▶ **YOUR INSTRUCTIONS**: In the entries that follow, find the line containing "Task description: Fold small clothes" and the line containing "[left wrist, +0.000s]", then retype exactly the lines from the first through the second, pictures excluded.

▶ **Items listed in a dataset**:
——

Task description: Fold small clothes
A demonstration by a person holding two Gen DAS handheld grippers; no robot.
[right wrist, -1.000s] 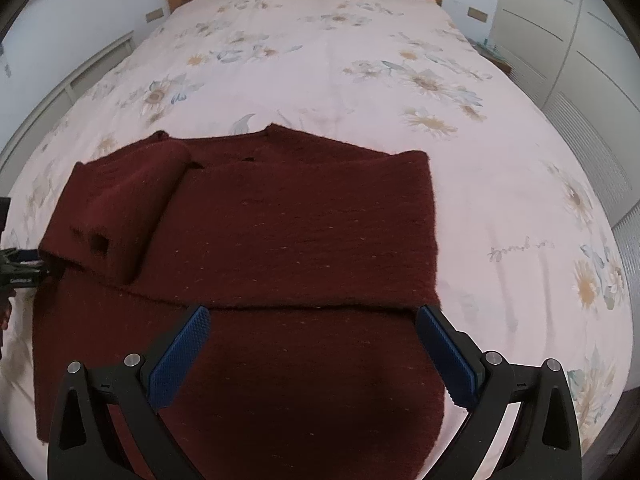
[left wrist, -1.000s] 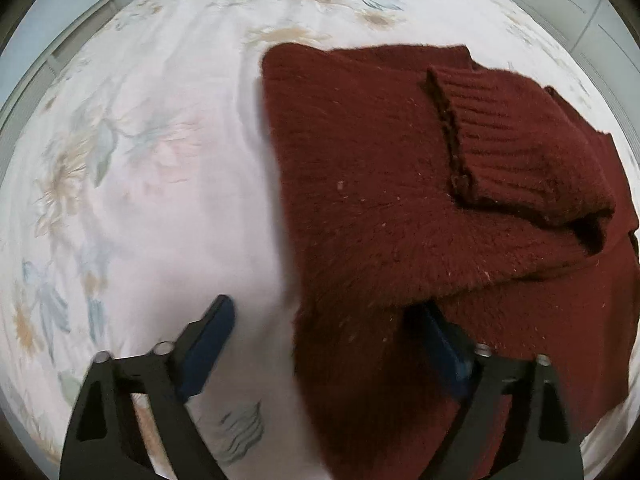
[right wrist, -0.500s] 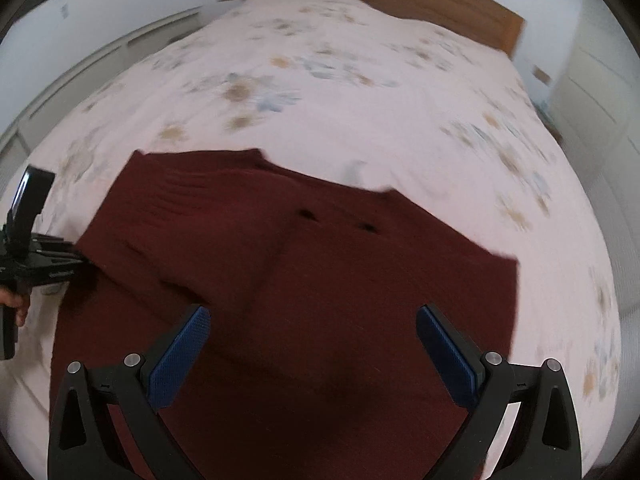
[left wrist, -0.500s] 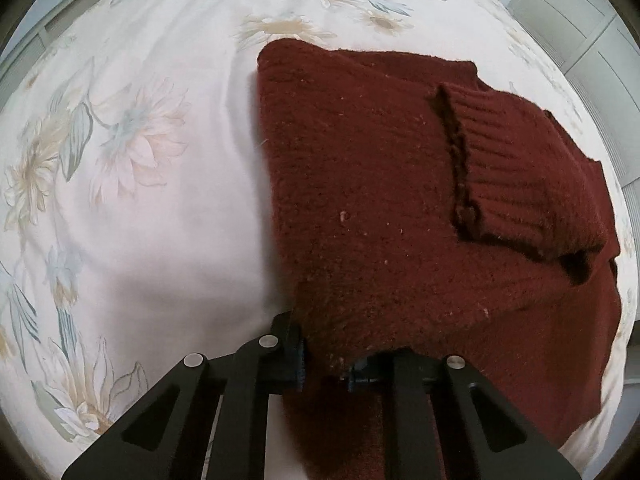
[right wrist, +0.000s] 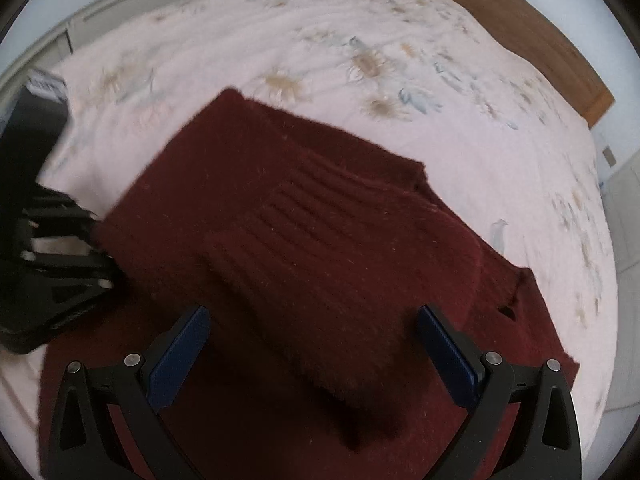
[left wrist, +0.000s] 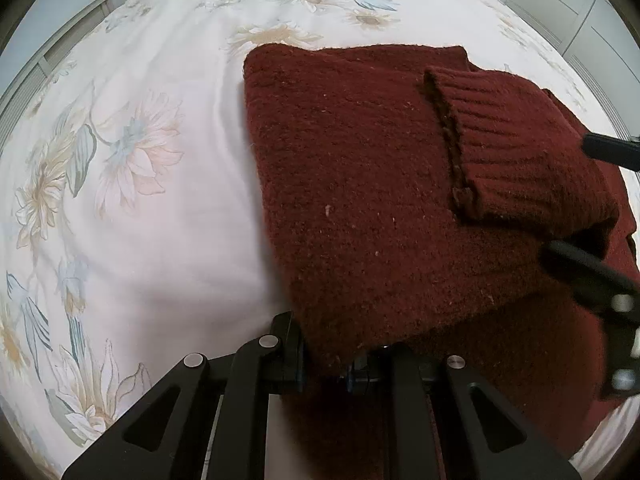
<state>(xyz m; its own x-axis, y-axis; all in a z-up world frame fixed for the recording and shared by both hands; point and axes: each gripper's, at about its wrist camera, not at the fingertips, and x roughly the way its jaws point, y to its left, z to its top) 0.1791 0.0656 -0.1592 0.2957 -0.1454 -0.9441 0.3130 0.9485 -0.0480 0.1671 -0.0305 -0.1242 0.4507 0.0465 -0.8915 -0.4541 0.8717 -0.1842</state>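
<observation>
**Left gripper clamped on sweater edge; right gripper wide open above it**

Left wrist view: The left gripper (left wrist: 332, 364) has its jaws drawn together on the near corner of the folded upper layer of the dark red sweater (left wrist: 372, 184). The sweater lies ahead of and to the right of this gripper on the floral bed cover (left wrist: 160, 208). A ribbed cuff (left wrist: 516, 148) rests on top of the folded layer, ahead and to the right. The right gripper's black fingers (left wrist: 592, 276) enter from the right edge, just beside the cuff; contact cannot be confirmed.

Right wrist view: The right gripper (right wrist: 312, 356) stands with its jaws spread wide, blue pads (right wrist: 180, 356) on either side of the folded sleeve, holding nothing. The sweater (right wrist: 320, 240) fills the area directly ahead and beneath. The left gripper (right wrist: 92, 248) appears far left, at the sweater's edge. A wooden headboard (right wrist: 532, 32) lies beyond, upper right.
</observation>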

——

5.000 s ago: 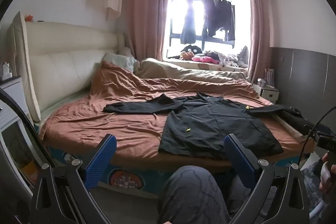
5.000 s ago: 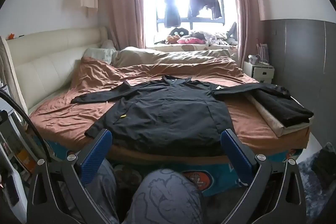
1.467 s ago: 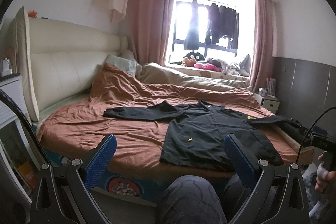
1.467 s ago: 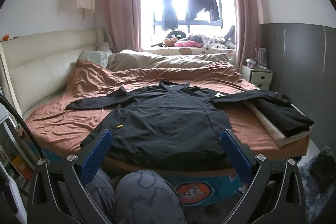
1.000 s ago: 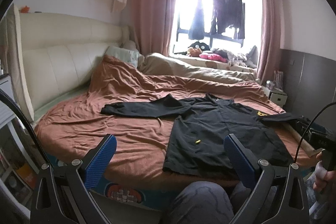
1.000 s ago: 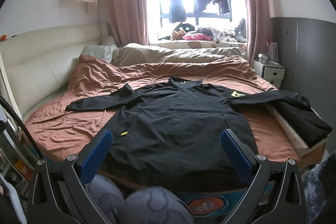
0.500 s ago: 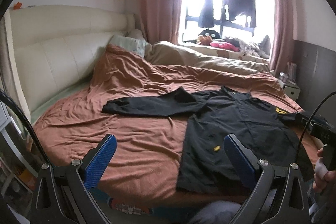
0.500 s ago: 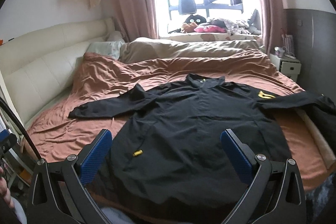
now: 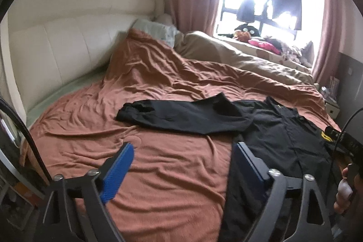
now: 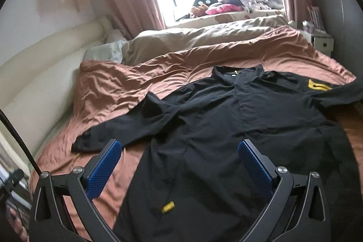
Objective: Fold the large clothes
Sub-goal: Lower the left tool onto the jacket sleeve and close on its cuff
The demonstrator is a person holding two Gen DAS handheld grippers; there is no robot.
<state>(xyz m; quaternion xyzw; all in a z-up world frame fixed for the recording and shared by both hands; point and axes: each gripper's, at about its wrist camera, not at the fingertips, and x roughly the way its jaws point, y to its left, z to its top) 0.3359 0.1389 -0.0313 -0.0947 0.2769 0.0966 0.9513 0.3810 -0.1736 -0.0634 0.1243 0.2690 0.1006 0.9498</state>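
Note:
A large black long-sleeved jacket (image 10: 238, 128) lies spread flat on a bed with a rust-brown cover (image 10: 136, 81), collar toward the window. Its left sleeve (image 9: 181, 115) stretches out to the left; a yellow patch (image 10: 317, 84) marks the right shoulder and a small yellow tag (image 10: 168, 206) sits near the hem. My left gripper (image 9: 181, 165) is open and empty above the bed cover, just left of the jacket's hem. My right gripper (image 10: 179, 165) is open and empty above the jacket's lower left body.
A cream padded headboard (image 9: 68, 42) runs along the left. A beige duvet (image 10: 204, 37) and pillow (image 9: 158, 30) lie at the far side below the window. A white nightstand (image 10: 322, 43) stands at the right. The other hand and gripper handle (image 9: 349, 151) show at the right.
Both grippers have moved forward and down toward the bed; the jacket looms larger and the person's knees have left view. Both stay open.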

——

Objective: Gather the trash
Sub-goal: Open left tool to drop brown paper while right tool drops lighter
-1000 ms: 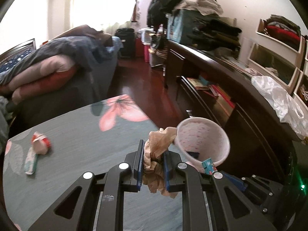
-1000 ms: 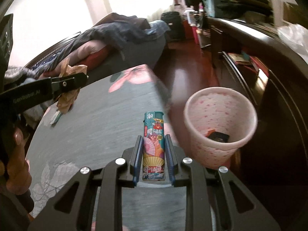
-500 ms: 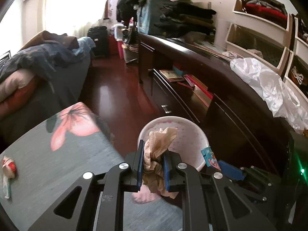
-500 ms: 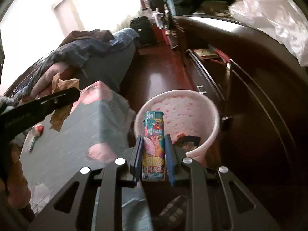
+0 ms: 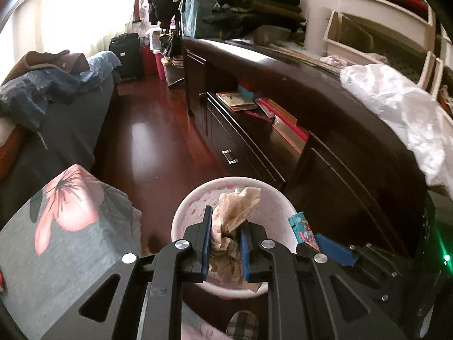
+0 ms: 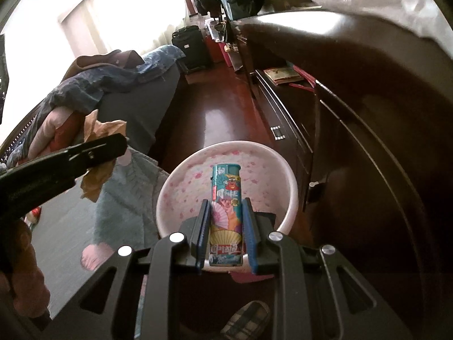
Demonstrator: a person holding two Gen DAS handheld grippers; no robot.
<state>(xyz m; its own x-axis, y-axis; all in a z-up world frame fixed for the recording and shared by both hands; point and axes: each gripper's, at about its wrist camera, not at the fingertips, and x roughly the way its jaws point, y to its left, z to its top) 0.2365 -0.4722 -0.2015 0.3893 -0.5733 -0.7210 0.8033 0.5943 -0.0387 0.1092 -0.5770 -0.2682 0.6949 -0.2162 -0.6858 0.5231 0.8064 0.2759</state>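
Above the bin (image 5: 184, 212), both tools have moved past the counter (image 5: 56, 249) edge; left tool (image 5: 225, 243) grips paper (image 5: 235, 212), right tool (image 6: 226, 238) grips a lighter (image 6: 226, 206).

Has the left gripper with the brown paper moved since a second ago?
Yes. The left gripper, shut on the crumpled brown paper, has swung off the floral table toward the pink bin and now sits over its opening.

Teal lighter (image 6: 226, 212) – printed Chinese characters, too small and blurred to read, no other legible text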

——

▶ **OUTPUT**:
Task description: Fold small clothes
A demonstration by a person holding two Gen DAS handheld grippers; no robot.
[right wrist, -1.000s] 
[left wrist, -1.000s] 
[right wrist, -0.500s] 
[left wrist, -0.500s] 
[right wrist, +0.000s] 
[left wrist, +0.000s] 

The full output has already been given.